In many regions of the United States, for example, hysterectomy rates are declining faster among white women than Black women. Compared with other groups, Black women and women in the South are the most likely to have had a hysterectomy, with or without ovarian removal.
The fact that Black women are more likely to have fibroids — the top reason for a hysterectomy — doesn’t fully explain this disparity, said Whitney R. Robinson, an epidemiologist at the University of North Carolina at Chapel Hill who studies hysterectomy rates.
“There’s not a clear sense, is this being delivered at the appropriate rate in an equitable manner?” she said. Practice also varies by surgeon, and some of these professionals trained long before the ovarian paradigm changed.
Dr. Alexander, who is Black, said that she wished she had known the risks of having her ovaries removed and that she had been given a true choice in the matter.
After her surgery, her doctor offered to insert estrogen pellets under her skin, which she declined; she didn’t want to take a medication she couldn’t control herself. It would be three years before she found a women’s health clinic and was prescribed testosterone shots and a daily progesterone and estrogen pill.
The difference was immediate: Soon she felt her cognitive fog lift, her sex drive return and her arthritis improve.
The experience has made her especially protective of her 25-year-old daughter, Taylor, who was diagnosed with uterine fibroids last year. Because of their size, Taylor was told she would have to undergo an open abdominal surgery, similar to a C-section. No doctor has suggested a hysterectomy, yet.
Just as the ovaries have been reconceptualized as endocrine organs that affect far reaches of the body, the uterus, too, may play a key role in overall health beyond childbearing, said Dr. Elizabeth Stewart, an OB-GYN at the Mayo Clinic.
As a result, true hysterectomies — those limited to removing only the uterus — may still be performed too liberally. “Even among health care providers, there is still a perception that as long as you leave the ovaries, hysterectomy is a no-risk solution,” she said.
Removing the uterus is known to cause temporary hot flashes, night sweats and other menopausal symptoms, probably because the procedure severs a blood vessel that connects this organ with the ovaries.
Women with hysterectomies also experience menopause on average four years earlier and are at greater risk for mental health conditions, cardiovascular diseases and obesity, for reasons not fully understood.
For Dr. Stewart, this raises an important question: Beyond its connection to the ovaries, is there some intrinsic, unstudied quality of the uterus that confers overall health benefits?

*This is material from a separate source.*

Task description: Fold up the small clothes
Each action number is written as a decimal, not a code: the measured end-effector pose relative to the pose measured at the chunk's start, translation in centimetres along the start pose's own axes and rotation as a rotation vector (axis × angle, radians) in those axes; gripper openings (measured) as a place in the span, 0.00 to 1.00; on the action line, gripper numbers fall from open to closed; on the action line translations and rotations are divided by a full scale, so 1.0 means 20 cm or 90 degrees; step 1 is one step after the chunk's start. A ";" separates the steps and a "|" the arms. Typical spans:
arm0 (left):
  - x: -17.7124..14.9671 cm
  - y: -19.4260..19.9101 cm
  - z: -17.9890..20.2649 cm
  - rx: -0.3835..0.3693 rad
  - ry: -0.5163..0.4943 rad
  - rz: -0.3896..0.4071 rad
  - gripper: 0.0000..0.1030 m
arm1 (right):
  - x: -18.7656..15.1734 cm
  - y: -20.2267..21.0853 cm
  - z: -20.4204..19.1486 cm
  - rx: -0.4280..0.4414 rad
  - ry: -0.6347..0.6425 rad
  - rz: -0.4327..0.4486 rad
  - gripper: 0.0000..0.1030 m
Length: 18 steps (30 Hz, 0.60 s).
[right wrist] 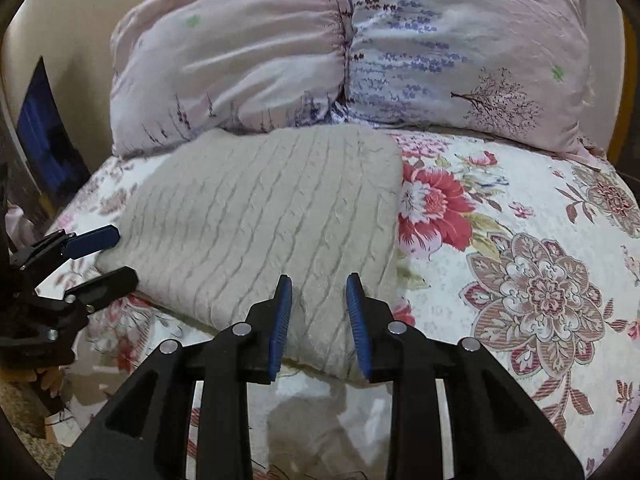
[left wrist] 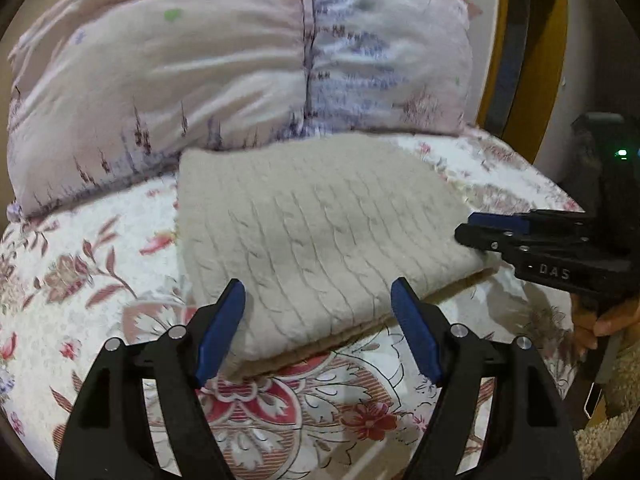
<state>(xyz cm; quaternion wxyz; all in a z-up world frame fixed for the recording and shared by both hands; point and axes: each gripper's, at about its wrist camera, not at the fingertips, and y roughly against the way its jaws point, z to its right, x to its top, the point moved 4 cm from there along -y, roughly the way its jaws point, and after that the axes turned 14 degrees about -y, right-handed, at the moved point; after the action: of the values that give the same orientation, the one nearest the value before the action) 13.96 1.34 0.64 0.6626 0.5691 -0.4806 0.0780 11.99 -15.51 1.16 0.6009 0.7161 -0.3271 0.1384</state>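
Grippers left and right gape, empty, over folded sweater

My left gripper is open just above the near edge of the folded grey sweater, which lies on the flowered bedcover. The right gripper reaches in from the right, touching the sweater's right edge. A pale pillow sits behind the sweater.

A bed covered by a white floral bedspread, printed with red and dusty-pink blossoms, fills the scene. At its far end lies a plump pale pink pillow with lavender sprigs and a bare-tree motif. Behind it show a cream wall and a mustard-yellow panel.
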 end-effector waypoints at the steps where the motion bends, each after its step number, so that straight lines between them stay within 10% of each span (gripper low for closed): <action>1: 0.00 -0.02 0.01 0.005 -0.001 -0.008 0.73 | -0.01 0.00 -0.01 -0.006 0.004 -0.002 0.30; 18: -0.03 -0.13 0.04 0.038 -0.002 -0.069 0.84 | -0.05 -0.03 -0.05 -0.083 0.067 -0.001 0.38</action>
<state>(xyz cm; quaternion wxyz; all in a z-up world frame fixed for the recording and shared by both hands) 14.98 0.09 -1.58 0.6478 0.6139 -0.4476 0.0559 11.84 -14.14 0.28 0.6624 0.6676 -0.3032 0.1538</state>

Her hunch is that the uterus, too, is an endocrine organ in its own right. During pregnancy and labor, it is known to produce hormones such as prolactin and prostaglandins.
“But does it play that role during the reproductive years?” Dr. Stewart wonders. “And even more importantly, does it play that role in post-reproductive years?”
Funding to pursue such questions is scarce, compared with that for heart disease and cancer research.
But, Dr. Stewart cautioned, “if you don’t think it’s an important question to ask, then you’re going to be astounded by the data 20 years later” — just as gynecologists were astounded by the consequences of ovarian removal.